[[ DATASET RECORDS, beginning ]]

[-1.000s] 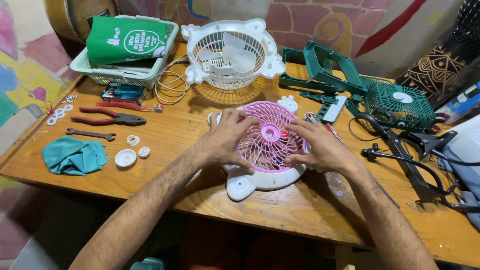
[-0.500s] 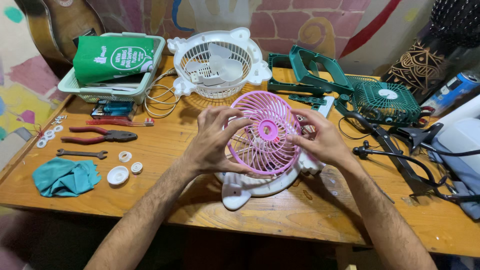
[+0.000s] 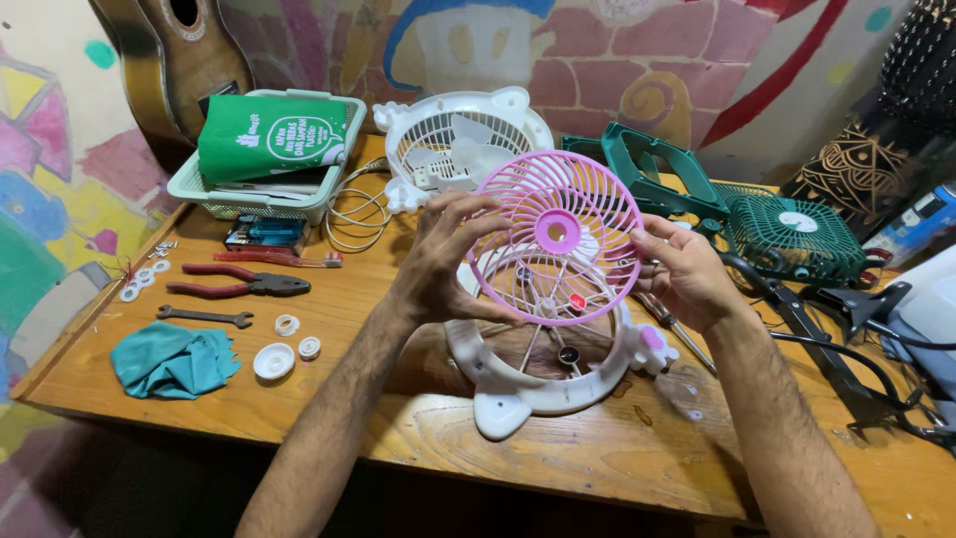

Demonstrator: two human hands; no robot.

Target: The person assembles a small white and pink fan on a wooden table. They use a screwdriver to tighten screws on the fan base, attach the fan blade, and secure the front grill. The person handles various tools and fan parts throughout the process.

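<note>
Left hand point(image 3: 438, 261) & right hand point(image 3: 685, 271) both grip the rim of the pink fan grille point(image 3: 555, 237), fingers clamped on opposite edges, holding it tilted up just above the white fan base point(image 3: 538, 374) on the wooden table point(image 3: 398, 428). Behind: white fan point(image 3: 460, 141), green fan point(image 3: 792, 237) w/ green frame point(image 3: 652, 169). Left side: red pliers point(image 3: 239, 283), wrench point(image 3: 203, 317), teal cloth point(image 3: 171, 359), white caps point(image 3: 274, 360), basket point(image 3: 249, 199) w/ green bag point(image 3: 271, 137). Screwdriver point(image 3: 677, 327) partly hidden under right hand. Black cables point(image 3: 846, 344) at right run out of frame. Guitar point(image 3: 174, 60) cut off at top, against a painted wall.
</note>
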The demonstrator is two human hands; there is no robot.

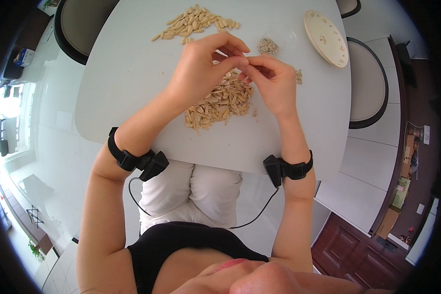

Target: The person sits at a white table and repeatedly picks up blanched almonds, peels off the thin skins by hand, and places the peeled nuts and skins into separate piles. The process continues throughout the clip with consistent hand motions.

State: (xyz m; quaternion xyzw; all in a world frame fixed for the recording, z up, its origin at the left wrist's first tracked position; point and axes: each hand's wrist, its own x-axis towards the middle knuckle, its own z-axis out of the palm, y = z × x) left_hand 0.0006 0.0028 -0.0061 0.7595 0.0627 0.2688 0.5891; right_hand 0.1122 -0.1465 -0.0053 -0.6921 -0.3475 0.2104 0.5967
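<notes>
My left hand [205, 64] and my right hand [277, 79] meet fingertip to fingertip above the table. Both thumbs press in towards the index fingers; anything pinched there is too small or hidden to make out. Below them lies a heap of split, pale seed shells [220, 106], partly covered by my left hand. Farther back is a loose pile of whole seeds [196, 22], seemingly sunflower seeds. Beyond my right hand, pale kernels [268, 46] sit in a clear container or bag. Several small kernels [299, 76] lie on the tabletop just right of that hand.
The white table [121, 99] has rounded corners. A cream plate with a flower pattern [325, 38] rests near its right edge. Chairs stand at the left [82, 29] and right [367, 82]. Each forearm wears a black strap with a cabled device [154, 165].
</notes>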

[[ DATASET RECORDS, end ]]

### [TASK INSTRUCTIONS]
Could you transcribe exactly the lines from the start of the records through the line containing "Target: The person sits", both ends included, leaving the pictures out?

### [FINAL ANSWER]
[-1.000s] 
[-0.500s] 
[+0.000s] 

Demonstrator: two human hands; no robot.

Target: The person assembles a small white and pink fan on a wooden table. They use a screwdriver to tighten screws on the fan base, attach the fan blade, and secure the front grill. The person handles various tools and fan parts throughout the process.

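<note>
Left hand point(image 3: 438, 261) & right hand point(image 3: 685, 271) both grip the rim of the pink fan grille point(image 3: 555, 237), fingers clamped on opposite edges, holding it tilted up just above the white fan base point(image 3: 538, 374) on the wooden table point(image 3: 398, 428). Behind: white fan point(image 3: 460, 141), green fan point(image 3: 792, 237) w/ green frame point(image 3: 652, 169). Left side: red pliers point(image 3: 239, 283), wrench point(image 3: 203, 317), teal cloth point(image 3: 171, 359), white caps point(image 3: 274, 360), basket point(image 3: 249, 199) w/ green bag point(image 3: 271, 137). Screwdriver point(image 3: 677, 327) partly hidden under right hand. Black cables point(image 3: 846, 344) at right run out of frame. Guitar point(image 3: 174, 60) cut off at top, against a painted wall.
</note>
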The demonstrator is two human hands; there is no robot.


Target: The person sits at a white table and repeatedly picks up blanched almonds, peels off the thin skins by hand, and places the peeled nuts and skins into separate piles. The process continues throughout the clip with consistent hand motions.

No further output is expected for this exercise.